Charter Communications (Spectrum), for example, is already under fire in New York State for terrible service and failing to adhere to some modest broadband deployment conditions affixed to its latest merger. Given the state Public Service Commission just voted to kick Charter out of the state for bad behavior, contacting these agencies can sometimes be fruitful. Others suggest that local organization is the path forward, given that neighbors can often collectively pony up costs that a solo homeowner might find daunting. If that doesn’t work, building and running your own local ISP is becoming an attractive alternative to the status quo. “My recommendation is to organize for a better solution,” argues Christopher Mitchell, founder of the Institute for Local Self-Reliance. “Demand that local elected officials consider municipal options, talk to nearby ISPs about potential partnerships, or if they are already members of a rural infrastructure co-op, push the governing board to investigate providing Internet access.” More than 750 communities nationwide have grown tired of waiting and have built their own broadband networks; networks that studies suggest provide faster, cheaper, better service than their private-sector counterparts. ISPs find this so threatening, they’ve lobbied for protectionist laws in 21 states that effectively outlaw such community engagement. Most of these efforts can take root from nothing more than a trip to the local pub, Mitchell tells Motherboard.

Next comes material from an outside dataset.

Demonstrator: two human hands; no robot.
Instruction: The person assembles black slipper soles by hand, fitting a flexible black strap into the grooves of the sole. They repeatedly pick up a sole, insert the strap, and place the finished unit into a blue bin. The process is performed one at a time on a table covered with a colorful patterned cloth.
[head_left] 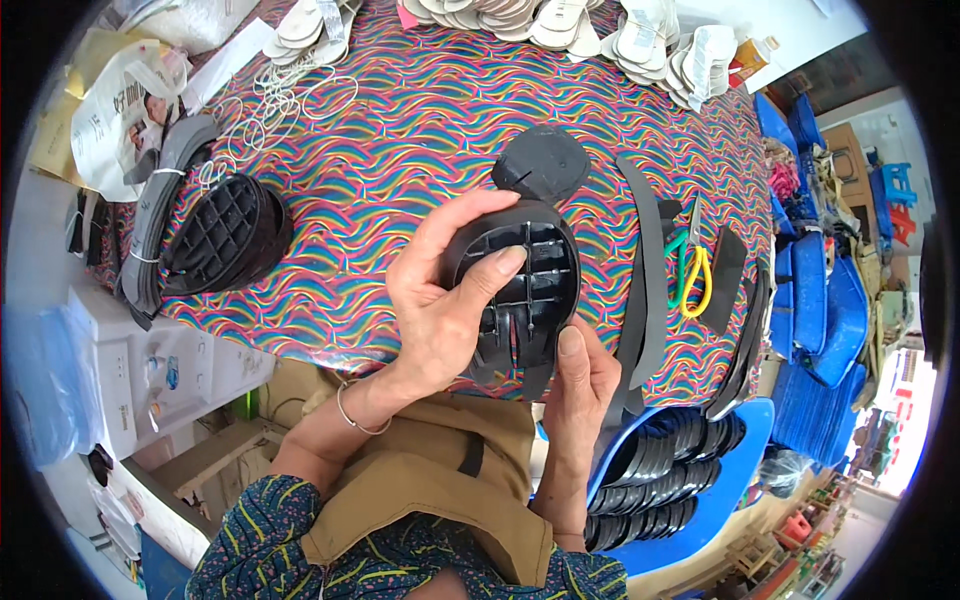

“They should pick a time and a local meeting place—like a brewpub—and use social media or put an ad in the local newspaper to say ‘Let's talk broadband,’” Mitchell recommends. “If no one shows up, that is a sad answer. But if enough people show up to start a campaign, then they need to take action.”

As the federal government makes it increasingly clear that it has no interest in protecting consumers from the anti-competitive and privacy-violating tactics of giant telecom monopolies like Comcast, it’s becoming just as clear that local civic engagement is the path forward for those left disenfranchised and disconnected.